Protein Expression and Purification

Expression constructs for NF-κB dimers used in this study were created as described (22). Briefly, pET vectors for expression in BL21(DE3) Escherichia coli (Merck) were used to produce His-tagged recombinant proteins. Proteins were overexpressed through induction with 0.2 mm isopropyl β-d-thiogalactopyranoside at 30 °C for 5 h. Pellets of cells were harvested in nickel-nitrilotriacetic acid binding buffer with added EDTA-free protease inhibitor (Roche Applied Science) and pulse-sonicated for 2 min, and debris was removed by centrifugation at 16,000 × g. NF-κB proteins were purified by affinity chromatography in two steps: using first the nickel-nitrilotriacetic acid His-Bind resin system (Merck) and then biotinylated DNA oligonucleotides attached to streptavidin-agarose (Sigma). The bound proteins were eluted in the high-salt buffer (50 mm Tris-HCl (pH 8.0), 0.1 mm EDTA, 500 mm NaCl, 10% glycerol, and 0.01% Nonidet P-40) as described (22).

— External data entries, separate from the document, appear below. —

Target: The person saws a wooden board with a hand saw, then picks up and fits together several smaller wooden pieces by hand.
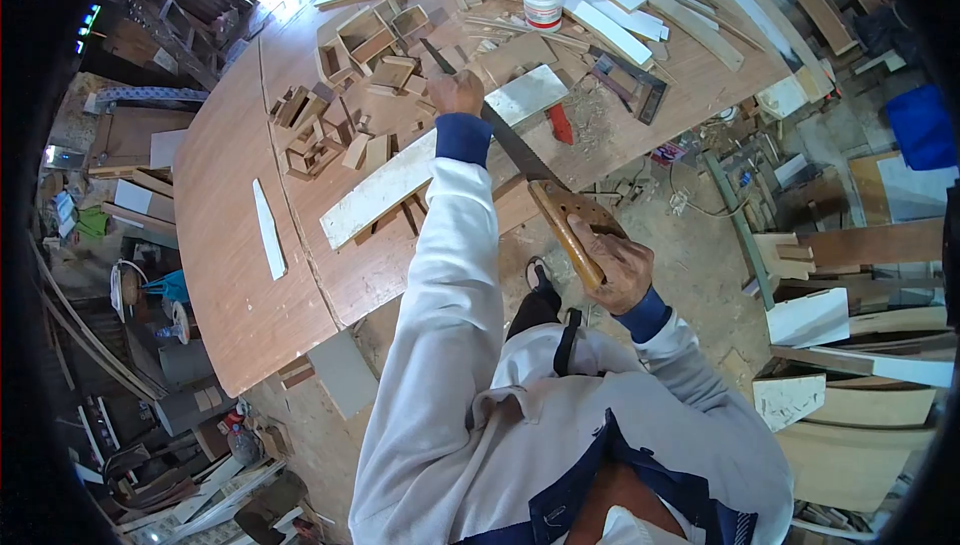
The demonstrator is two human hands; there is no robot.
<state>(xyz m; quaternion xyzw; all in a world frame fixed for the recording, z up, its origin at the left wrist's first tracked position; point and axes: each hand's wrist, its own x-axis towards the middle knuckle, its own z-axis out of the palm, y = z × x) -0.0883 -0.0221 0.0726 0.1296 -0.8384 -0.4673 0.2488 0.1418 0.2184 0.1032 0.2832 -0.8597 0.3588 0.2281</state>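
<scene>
Head view: the right hand [612, 270] wraps firmly round the wooden handle [562, 235] of a handsaw [516, 149], fingers curled through and closed on it. From that grip the blade slants forward and to the left, crossing a long white board [382, 187] towards the left hand [456, 93], with a dark tip showing just past the knuckles. The left hand is bunched beyond the board's far edge; whether it pinches the blade or bears down on something beneath, I cannot tell.

Small wooden pieces [352, 150] lie to the left of the left hand on the brown table [235, 320], and a white jar [543, 10] stands ahead of it, off to the right. Nearer the right grip, a red piece [560, 125] lies just beside the blade.

The handsaw looks fairly light, its blade thin and springy, liable to bow if pushed sideways; the toothed edge is no place for fingers, so the wooden handle is the safe hold. The board seems stiff and flat, perhaps slippery where dusty, and best pressed by its broad face, clear of the teeth.
</scene>
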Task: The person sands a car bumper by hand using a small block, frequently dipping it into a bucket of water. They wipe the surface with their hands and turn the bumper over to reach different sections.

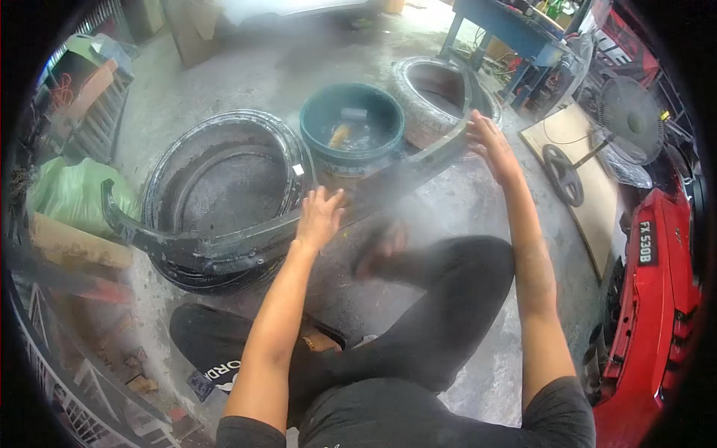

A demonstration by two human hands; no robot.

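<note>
A long, curved dark panel [403, 172] lies across two tires, its left end over the near tire [160, 179] and its right end by the whitish tire [407, 75]. My left hand [321, 216] rests on the panel's middle, fingers spread. Farther right, my right hand [489, 145] touches the panel near its right end, fingers apart. Neither hand is wrapped round anything. Behind the panel stands a green bucket [314, 116] with water, a grey block and a yellowish item inside. Part of the view is hazy.
A red bumper [650, 299] stands at the right, near a fan [631, 119] and a wooden board [597, 216]. A blue table [508, 33] is at the back right. Green plastic bags [78, 194] and a metal rack [97, 119] line the left side.
</note>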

DNA Affinity Protein Purification

5′-Biotinylated DNA oligonucleotides containing the NF-κB site from the 3′-UTR of the human TNF promoter (5′-biotin-(AGCT)GGGCATGGGAATTTCCAACTCT-3′) or the control sequence (5′-biotin-(AGCT)GGGCATAAACCGGGTTAACTCT-3′) were used for NF-κB purification as described (22). Briefly, the DNA oligonucleotides were immobilized on streptavidin-agarose (Pierce). Cell pellets were lysed in protein/DNA binding buffer (50 mm Tris-HCl (pH 7.4), 50 mm NaCl, 0.1% Triton X-100, 10% glycerol, and protease inhibitors) and subjected to a French press, and the soluble fractions (separated from insoluble debris by ultracentrifugation) were incubated for 2 h with the DNA sorbent at room temperature with shaking. The proteins were eluted in high-salt buffer.

SDS-PAGE

The eluates were separated by SDS-PAGE using precast 4–12% denaturing gels (Invitrogen), which were Coomassie Blue-stained with the InstantBlue solution (Expedeon).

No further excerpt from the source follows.